Héctor es taxista. En una fría mañana, se encuentra manejando por las calles de Miraflores. De copiloto lo acompaña Rafael Quesada, quien con un elegante traje tiene como destino el hotel Marriott con vista al mar. En aquel lugar se reunirá para brindar con un grupo de empresarios y funcionarios públicos por el inicio de un megaproyecto minero. Su rostro muestra una sonrisa pronunciada. Antes de bajar, comenta: “La minería trae plata para todos” y se despide. El rostro de Héctor es tan frío como la mañana y no demuestra tanto optimismo, pues tiene que seguir trabajando hasta altas horas de la noche. Antes de partir, se pregunta en qué momento le llegará el dinero que menciona Rafael.
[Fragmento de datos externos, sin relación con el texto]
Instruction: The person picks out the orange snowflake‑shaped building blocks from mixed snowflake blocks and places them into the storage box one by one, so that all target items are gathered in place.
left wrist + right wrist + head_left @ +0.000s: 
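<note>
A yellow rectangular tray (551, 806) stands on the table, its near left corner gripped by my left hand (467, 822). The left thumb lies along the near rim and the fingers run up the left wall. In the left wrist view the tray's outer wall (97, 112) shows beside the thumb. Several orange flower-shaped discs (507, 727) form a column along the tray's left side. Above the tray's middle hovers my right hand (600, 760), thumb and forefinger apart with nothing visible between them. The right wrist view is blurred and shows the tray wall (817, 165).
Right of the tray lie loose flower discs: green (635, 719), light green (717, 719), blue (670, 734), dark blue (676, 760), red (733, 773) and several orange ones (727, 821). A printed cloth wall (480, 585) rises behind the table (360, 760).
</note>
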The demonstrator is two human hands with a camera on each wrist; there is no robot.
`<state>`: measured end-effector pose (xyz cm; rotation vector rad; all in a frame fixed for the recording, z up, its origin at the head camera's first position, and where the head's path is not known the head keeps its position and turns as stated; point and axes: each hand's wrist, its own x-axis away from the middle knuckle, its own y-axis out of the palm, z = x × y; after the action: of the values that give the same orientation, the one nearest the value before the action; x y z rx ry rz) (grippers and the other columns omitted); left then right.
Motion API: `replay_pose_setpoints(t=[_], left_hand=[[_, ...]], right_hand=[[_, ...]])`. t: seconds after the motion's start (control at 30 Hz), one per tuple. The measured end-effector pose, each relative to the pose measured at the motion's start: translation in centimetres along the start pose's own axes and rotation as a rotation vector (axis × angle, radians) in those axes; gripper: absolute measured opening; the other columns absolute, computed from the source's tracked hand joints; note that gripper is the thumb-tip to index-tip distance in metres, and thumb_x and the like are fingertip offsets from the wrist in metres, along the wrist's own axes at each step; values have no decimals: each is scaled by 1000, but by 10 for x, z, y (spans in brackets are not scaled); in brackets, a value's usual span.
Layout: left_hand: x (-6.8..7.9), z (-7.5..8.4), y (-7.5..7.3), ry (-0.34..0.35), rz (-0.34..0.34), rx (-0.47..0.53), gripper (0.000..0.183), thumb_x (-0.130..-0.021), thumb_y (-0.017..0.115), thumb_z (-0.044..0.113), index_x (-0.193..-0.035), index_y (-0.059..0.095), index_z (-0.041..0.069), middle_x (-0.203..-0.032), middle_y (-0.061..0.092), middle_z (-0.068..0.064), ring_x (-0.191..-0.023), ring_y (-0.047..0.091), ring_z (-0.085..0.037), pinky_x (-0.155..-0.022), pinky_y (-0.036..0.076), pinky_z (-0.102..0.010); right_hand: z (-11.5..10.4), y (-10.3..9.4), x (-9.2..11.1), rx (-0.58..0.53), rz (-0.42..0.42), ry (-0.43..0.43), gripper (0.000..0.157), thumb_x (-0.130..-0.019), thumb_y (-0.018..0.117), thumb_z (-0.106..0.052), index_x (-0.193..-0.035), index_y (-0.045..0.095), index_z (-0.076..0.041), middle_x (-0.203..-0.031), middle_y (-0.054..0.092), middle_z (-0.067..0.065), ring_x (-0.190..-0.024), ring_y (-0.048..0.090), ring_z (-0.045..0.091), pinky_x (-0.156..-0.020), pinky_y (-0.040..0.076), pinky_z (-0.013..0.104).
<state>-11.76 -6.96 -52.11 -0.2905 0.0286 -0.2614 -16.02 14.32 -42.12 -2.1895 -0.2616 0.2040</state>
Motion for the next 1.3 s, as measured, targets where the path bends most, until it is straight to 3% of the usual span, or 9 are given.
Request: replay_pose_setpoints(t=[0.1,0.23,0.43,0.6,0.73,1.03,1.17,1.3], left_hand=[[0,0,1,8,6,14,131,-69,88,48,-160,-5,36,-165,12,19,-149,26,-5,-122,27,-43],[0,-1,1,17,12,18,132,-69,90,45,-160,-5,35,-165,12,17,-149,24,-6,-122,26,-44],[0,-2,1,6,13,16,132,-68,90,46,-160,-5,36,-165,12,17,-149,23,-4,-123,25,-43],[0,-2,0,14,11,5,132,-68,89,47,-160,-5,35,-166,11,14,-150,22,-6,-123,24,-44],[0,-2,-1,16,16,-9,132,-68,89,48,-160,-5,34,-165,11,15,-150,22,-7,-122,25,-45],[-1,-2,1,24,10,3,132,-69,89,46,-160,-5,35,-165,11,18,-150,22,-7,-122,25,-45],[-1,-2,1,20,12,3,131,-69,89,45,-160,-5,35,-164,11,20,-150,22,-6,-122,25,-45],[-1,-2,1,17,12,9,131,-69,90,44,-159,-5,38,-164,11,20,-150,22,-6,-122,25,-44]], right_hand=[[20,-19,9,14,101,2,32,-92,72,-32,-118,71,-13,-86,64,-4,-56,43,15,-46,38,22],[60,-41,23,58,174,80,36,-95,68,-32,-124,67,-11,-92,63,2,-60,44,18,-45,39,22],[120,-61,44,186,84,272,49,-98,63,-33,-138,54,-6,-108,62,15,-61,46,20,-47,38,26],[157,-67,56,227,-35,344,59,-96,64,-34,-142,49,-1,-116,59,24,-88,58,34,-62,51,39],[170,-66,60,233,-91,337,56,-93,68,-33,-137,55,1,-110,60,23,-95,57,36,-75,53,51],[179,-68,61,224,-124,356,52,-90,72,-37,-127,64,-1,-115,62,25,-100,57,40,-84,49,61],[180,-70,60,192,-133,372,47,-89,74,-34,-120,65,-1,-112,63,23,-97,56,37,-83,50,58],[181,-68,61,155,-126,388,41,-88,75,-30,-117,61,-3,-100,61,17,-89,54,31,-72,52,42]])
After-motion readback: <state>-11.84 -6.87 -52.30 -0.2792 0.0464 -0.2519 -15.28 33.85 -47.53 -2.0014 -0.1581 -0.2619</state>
El arquetipo del peruano está caracterizado por una sonrisa en el rostro; sin embargo, constantemente surge la pregunta: ¿realmente somos felices? Aquella conjetura puede abordarse desde distintas disciplinas. Desde la filosofía hasta la literatura, la sociedad ha tratado de explicar la cuestión de la felicidad. Algunos resultados económicos del Perú pueden acercarnos a analizar las razones detrás del problema.

¿Son felices los peruanos? ¿A qué se debe nuestra falta de felicidad? ¿Tiene la economía alguna relación con nuestros niveles de felicidad? Sin exagerar de pesimistas, y simplemente realizando una tarea intelectual, estas interrogantes serán abordadas en los siguientes párrafos.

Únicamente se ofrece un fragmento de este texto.